Master-boot-record infectors normally save a legitimate copy
of the master boot record in an different location. Windows
NT computers that become infected by either boot-sector
viruses or master-boot sector-viruses will not boot. This is
due to the difference in how the operating system accesses
its boot information, as compared to Windows 95/98. If your
Windows NT systems is formatted with FAT partitions you
can usually remove the virus by booting to DOS and using
antivirus software. If the boot partition is NTFS, the system
must be recovered by using the three Windows NT Set-up
disks. Examples of master-boot-record infectors are NYB,
AntiExe, and Unashamed.
Multi-partite viruses: Multi-partite (also known as
polypartite) viruses infect both boot records and program
files. These are particularly difficult to repair. If the boot
area is cleaned, but the files are not, the boot area will be
reinfected. The same holds true for cleaning infected files. If
the virus is not removed from the boot area, any files that
you have cleaned will be reinfected. Examples of multipartite viruses include One_Half, Emperor, Anthrax and
Tequilla.
Macro viruses: These types of viruses infect data files.
They are the most common and have cost corporations the
most money and time trying to repair. With the advent of
Visual Basic in Microsoft's Office 97, a macro virus can be
written that not only infects data files, but can also infect
other files as well. Macro viruses infect Microsoft Office
Word, Excel, PowerPoint and Access files. Newer strains are
now also turning up in other programs.

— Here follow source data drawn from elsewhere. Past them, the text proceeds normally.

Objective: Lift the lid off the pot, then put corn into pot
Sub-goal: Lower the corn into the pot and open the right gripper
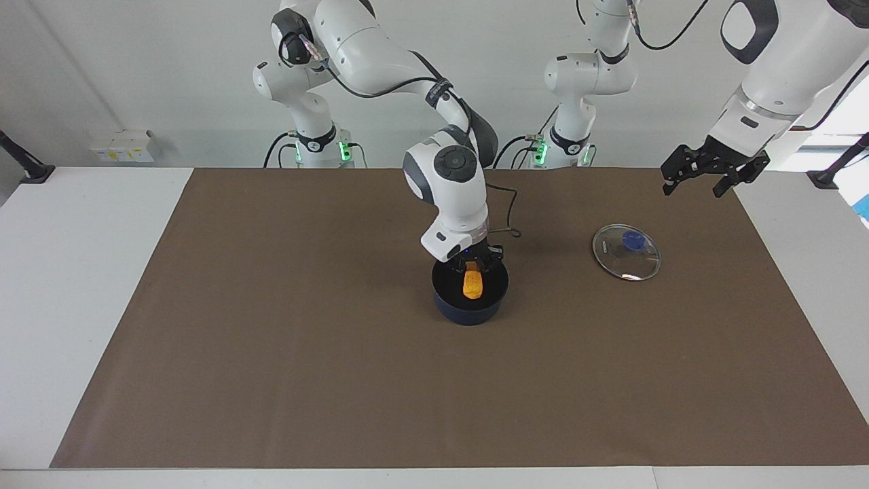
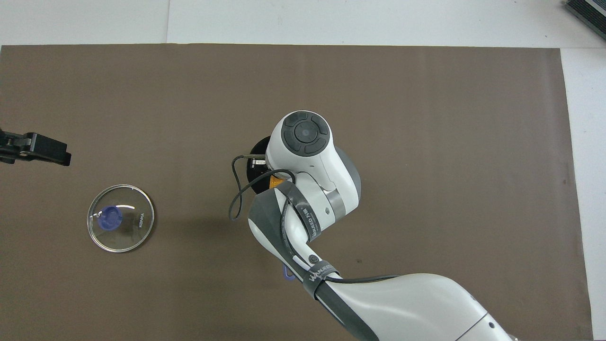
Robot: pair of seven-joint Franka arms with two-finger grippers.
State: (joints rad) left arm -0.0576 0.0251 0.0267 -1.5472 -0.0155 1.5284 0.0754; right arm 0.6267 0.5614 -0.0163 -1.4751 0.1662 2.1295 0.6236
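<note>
Brown matte mat [image 1: 271, 339], mid-bench: right gripper [image 1: 475, 266] clamping bumpy yellow-orange corn cob [image 1: 473, 284] inside round navy pot [image 1: 470, 309]; round clear glass lid [image 1: 626, 252] flat toward the left arm's end; left gripper [image 1: 713, 173] spread open above.

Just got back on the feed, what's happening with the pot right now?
The lid is already off, lying flat on the brown mat toward the left arm's end of the table. The right claw is down at the mouth of the pot, with the corn inside the rim below it; whether it has let go cannot be told. The left claw waits open in the air near the mat's edge, holding nothing.
</note>
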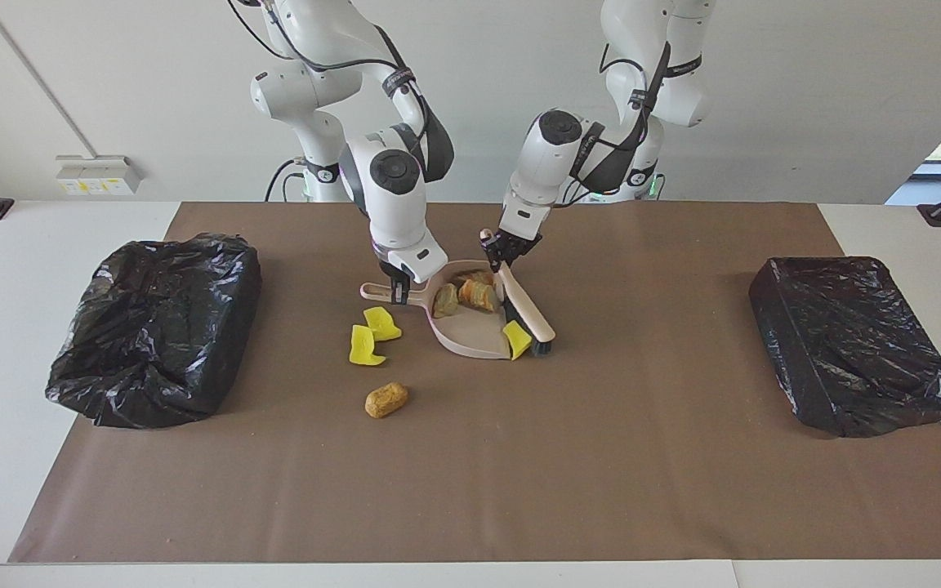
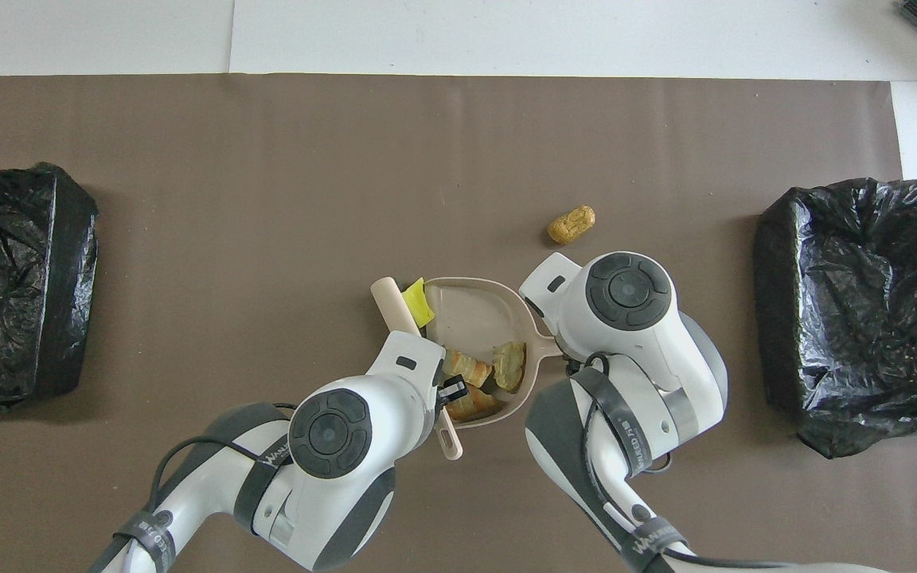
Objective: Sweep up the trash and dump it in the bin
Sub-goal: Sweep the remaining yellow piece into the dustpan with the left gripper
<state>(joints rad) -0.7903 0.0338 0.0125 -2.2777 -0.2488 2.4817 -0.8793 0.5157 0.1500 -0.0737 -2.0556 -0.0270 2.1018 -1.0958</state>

All of these viruses
use another program's internal programming language,
which was created to allow users to automate certain tasks
within that program. Because of the ease with which these
viruses can be created, there are now thousands of them in
circulation. Examples of macro viruses include
W97M.Melissa, WM.NiceDay and W97M.Groov.
What is a Trojan Horse?
Trojan Horses are impostors--files that claim to be
something desirable but, in fact, are malicious. A very
important distinction from true viruses is that they do not
replicate themselves as viruses do. Trojans contain malicious
code, that, when triggered, causes loss, or even theft, of
data. In order for a Trojan Horse to spread, you must, in
effect, invite these programs onto your computers--for
example, by opening an e-mail attachment. The
PWSteal.Trojan is a Trojan.
What is a Worm?
Worms are programs that replicate themselves from system
to system without the use of a host file. This is in contrast to
viruses, which require the spreading of an infected host file.
Although worms generally exist inside of other files, often
Word or Excel documents, there is a difference between how
worms and viruses use the host file. Usually the worm will
release a document that already has the "worm" macro
inside the document. The entire document will travel from
computer to computer, so the entire document should be
considered the worm. PrettyPark.Worm is a particularly
prevalent example.
What is a Virus Hoax?
Virus hoaxes are messages, almost always sent by e-mail,
that amount to little more than chain letters. Some of the
common phrases used in these hoaxes are: If you receive an
e-mail titled [e-mail virus hoax name here], do not open it!
Delete it immediately! It contains the [hoax name] virus. It
will delete everything on your hard drive and [extreme and
improbable danger specified here]. This virus was
announced today by [reputable organization name here].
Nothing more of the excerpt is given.